Segment Open

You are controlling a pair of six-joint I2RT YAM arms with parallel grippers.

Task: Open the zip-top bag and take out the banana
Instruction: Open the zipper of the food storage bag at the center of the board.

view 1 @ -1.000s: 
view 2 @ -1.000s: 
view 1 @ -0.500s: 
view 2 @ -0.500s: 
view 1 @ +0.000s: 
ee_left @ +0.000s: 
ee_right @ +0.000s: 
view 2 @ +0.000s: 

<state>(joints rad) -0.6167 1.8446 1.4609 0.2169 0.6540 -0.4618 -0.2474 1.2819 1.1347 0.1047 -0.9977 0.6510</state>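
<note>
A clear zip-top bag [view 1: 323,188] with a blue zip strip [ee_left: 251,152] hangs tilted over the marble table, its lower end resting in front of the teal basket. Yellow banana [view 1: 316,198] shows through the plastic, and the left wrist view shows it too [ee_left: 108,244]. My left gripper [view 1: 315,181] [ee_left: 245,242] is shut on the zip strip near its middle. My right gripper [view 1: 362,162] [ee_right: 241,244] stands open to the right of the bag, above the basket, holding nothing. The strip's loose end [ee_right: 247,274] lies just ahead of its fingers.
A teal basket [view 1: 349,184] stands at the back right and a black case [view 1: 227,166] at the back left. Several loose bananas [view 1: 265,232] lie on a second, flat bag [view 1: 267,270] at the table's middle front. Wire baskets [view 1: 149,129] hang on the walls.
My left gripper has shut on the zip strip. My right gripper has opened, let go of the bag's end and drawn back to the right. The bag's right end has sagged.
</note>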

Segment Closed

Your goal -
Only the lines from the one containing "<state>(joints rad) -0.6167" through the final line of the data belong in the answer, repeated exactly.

Completed task -
<state>(joints rad) -0.6167 1.8446 1.4609 0.2169 0.6540 -0.4618 -0.2474 1.2819 1.1347 0.1047 -0.9977 0.6510</state>
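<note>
A clear zip-top bag [view 1: 323,188] with a blue zip strip [ee_left: 251,152] hangs tilted over the marble table, its lower end resting in front of the teal basket. Yellow banana [view 1: 316,198] shows through the plastic, and the left wrist view shows it too [ee_left: 108,244]. My left gripper [view 1: 315,181] [ee_left: 245,242] is shut on the zip strip near its middle. My right gripper [view 1: 362,162] [ee_right: 241,244] stands open to the right of the bag, above the basket, holding nothing. The strip's loose end [ee_right: 247,274] lies just ahead of its fingers.
A teal basket [view 1: 349,184] stands at the back right and a black case [view 1: 227,166] at the back left. Several loose bananas [view 1: 265,232] lie on a second, flat bag [view 1: 267,270] at the table's middle front. Wire baskets [view 1: 149,129] hang on the walls.
My left gripper has shut on the zip strip. My right gripper has opened, let go of the bag's end and drawn back to the right. The bag's right end has sagged.
</note>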

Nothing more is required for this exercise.